» **To do**:
When you reach the line containing "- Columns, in" in the data below, begin returning lines exactly as written, and stop once the line containing "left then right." has been returned.

» **Input data**:
════════════════
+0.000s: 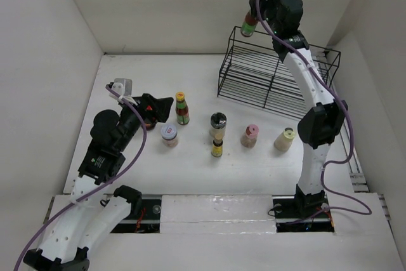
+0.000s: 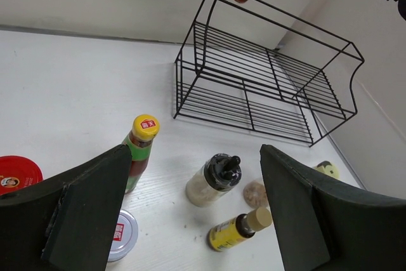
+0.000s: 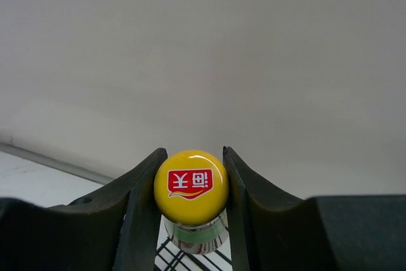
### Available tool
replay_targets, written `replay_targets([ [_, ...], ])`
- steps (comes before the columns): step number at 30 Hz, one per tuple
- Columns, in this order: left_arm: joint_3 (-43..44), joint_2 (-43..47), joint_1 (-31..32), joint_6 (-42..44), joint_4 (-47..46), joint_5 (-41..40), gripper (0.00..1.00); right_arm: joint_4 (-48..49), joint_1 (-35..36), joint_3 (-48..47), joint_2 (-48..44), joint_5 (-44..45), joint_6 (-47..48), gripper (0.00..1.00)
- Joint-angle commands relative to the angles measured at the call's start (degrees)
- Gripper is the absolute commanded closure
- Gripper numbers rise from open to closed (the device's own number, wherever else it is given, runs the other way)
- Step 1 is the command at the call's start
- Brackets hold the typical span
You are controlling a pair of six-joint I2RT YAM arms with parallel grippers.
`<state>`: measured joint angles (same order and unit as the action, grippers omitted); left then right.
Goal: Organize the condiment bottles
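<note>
Right gripper (image 3: 192,158) clamps a green-red bottle (image 1: 249,23) by its yellow cap (image 3: 190,211), whose red badge (image 3: 190,183) bears white Chinese characters; left gripper (image 2: 195,169) stands apart, empty.

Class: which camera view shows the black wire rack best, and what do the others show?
The left wrist view: the black wire rack is fully in frame, both tiers in plain sight. In the top external view the right arm crosses it. The right wrist view shows only a few wires below the held bottle.
</note>
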<state>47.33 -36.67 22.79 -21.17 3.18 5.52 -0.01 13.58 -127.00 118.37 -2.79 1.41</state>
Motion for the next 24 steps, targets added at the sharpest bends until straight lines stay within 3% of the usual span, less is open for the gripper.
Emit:
replay_targets([
  [1, -0.3, 0.3, 0.1, -0.8, -2.6, 0.3, 0.22, 8.2, 0.6, 1.2, -6.0, -1.2, 0.2, 0.93],
  [17, -0.3, -0.2, 0.1, -0.8, -2.6, 0.8, 0.22, 8.2, 1.6, 9.7, -3.9, -1.9, 1.3, 0.93],
  [24, -0.3, -0.8, 0.1, -0.8, -2.6, 0.8, 0.22, 4.7, 1.6, 7.8, -2.2, -4.5, -0.2, 0.9],
])
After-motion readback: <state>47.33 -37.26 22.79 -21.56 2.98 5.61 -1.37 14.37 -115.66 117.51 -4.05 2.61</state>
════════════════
» **Response box**:
- Columns, in this order: left_arm: joint_3 (-43..44), joint_2 (-43..47), joint_1 (-31..32), joint_6 (-42..44), joint_4 (-47..46), joint_5 (-41..40), gripper (0.00..1.00); right_arm: joint_4 (-48..49), joint_1 (-35..36), joint_3 (-48..47), joint_2 (-48..44), joint_5 (-44..45), joint_6 (-47..48), gripper (0.00..1.00)
- Joint-angle commands relative to the angles measured at the call's start (degrees)
- Gripper is the absolute commanded closure
- Gripper numbers rise from open to closed (the device's own number, wherever else it is given, runs the other way)
- Step 1 is the command at the call's start
- Brackets hold the typical span
You are controlling a pair of six-joint I2RT YAM arms with parallel grippers.
`<state>`: measured joint angles (same order and unit as the action, grippers omitted); left then right.

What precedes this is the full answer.